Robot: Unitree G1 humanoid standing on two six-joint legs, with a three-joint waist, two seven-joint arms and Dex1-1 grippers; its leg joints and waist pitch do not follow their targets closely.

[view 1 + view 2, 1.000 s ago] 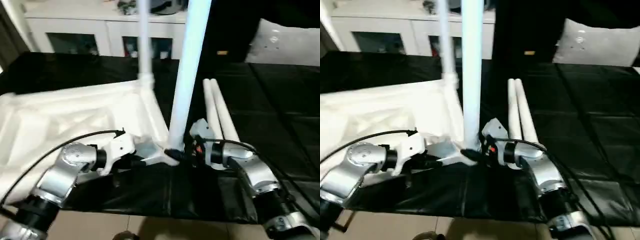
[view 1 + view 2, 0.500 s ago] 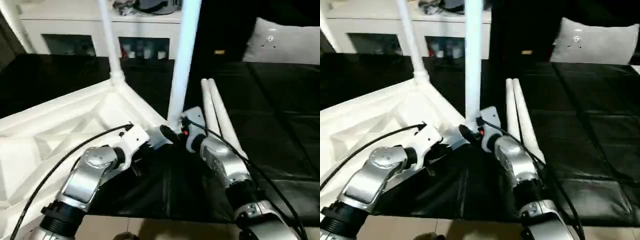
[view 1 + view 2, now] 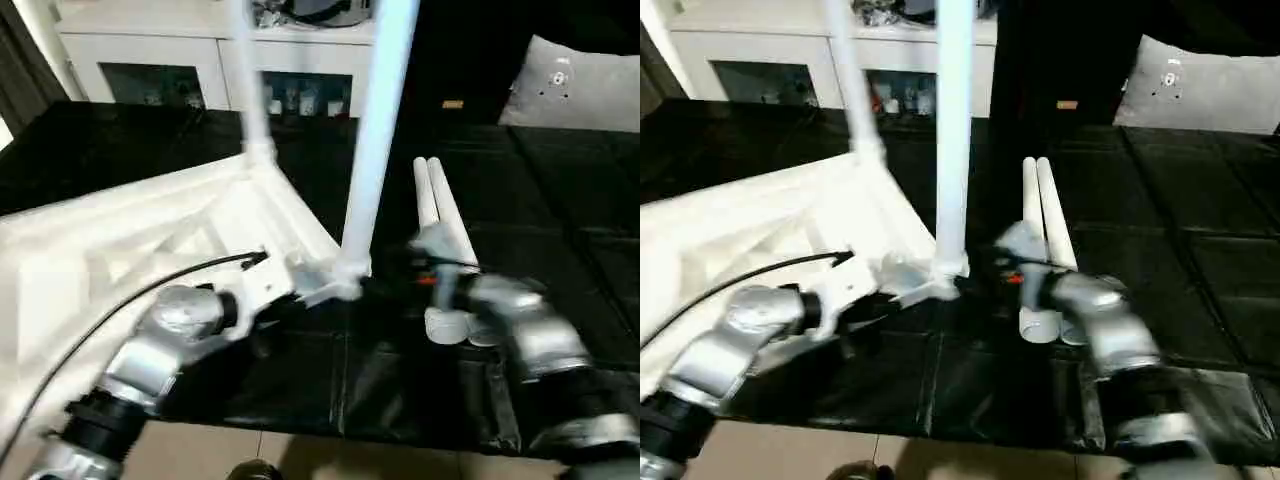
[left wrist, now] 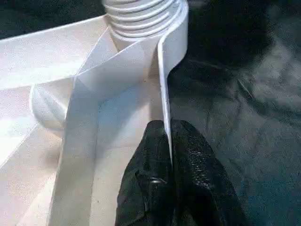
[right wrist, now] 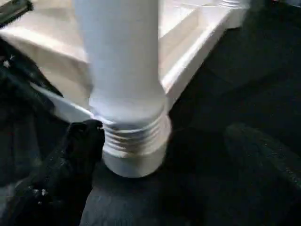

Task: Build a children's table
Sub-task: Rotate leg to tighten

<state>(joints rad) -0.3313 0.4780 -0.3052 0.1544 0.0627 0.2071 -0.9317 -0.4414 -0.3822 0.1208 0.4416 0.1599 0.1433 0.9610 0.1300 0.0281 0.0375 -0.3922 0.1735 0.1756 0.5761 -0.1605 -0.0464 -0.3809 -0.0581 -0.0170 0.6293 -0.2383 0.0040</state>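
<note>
The right gripper (image 5: 160, 155) has let go of the upright leg (image 3: 375, 150) since a second ago; its fingers (image 5: 75, 155) now stand wide apart beside the threaded base. The left gripper (image 4: 167, 141) stays pinched on the table top's (image 3: 150, 240) rim near that corner. Two spare legs (image 3: 440, 215) lie on the black counter (image 3: 560, 200). A second leg (image 3: 250, 85) rises behind, blurred; the cabinet (image 3: 150, 60) is cut off.

Near corner crowded: upright leg (image 3: 372, 150) in corner socket (image 5: 136, 150), left gripper (image 4: 165, 141) pinching table rim (image 4: 165, 84), right gripper (image 5: 164, 155) straddling leg base. Two loose legs (image 3: 440, 215) block right side. Black mat (image 3: 570, 220) beyond lies free.
</note>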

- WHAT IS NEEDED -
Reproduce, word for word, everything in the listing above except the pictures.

- REPLY -
Robot: Unitree G1 humanoid standing on two six-joint legs, with a three-joint waist, two seven-joint arms and Dex1-1 grippers; its leg joints and waist pitch do not follow their targets closely.

[view 1 + view 2, 1.000 s ago] 
[view 1 + view 2, 0.500 s ago] 
[view 1 + view 2, now] 
[left wrist, now] 
[right wrist, now] 

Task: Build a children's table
Sub-task: Rotate leg to tighten

<state>(joints rad) -0.3313 0.4780 -0.3052 0.1544 0.0627 0.2071 -0.9317 -0.4414 -0.3822 0.1208 0.4416 0.1599 0.1433 0.9610 0.1300 0.0281 0.0375 -0.3922 0.1735 0.1756 0.5761 -0.1605 -0.0464 -0.3809 -0.0581 -0.0170 0.6293 -0.2383 0.0040</state>
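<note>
The right gripper (image 5: 160, 155) has let go of the upright leg (image 3: 375, 150) since a second ago; its fingers (image 5: 75, 155) now stand wide apart beside the threaded base. The left gripper (image 4: 167, 141) stays pinched on the table top's (image 3: 150, 240) rim near that corner. Two spare legs (image 3: 440, 215) lie on the black counter (image 3: 560, 200). A second leg (image 3: 250, 85) rises behind, blurred; the cabinet (image 3: 150, 60) is cut off.

Near corner crowded: upright leg (image 3: 372, 150) in corner socket (image 5: 136, 150), left gripper (image 4: 165, 141) pinching table rim (image 4: 165, 84), right gripper (image 5: 164, 155) straddling leg base. Two loose legs (image 3: 440, 215) block right side. Black mat (image 3: 570, 220) beyond lies free.
</note>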

This concludes the output for the exercise.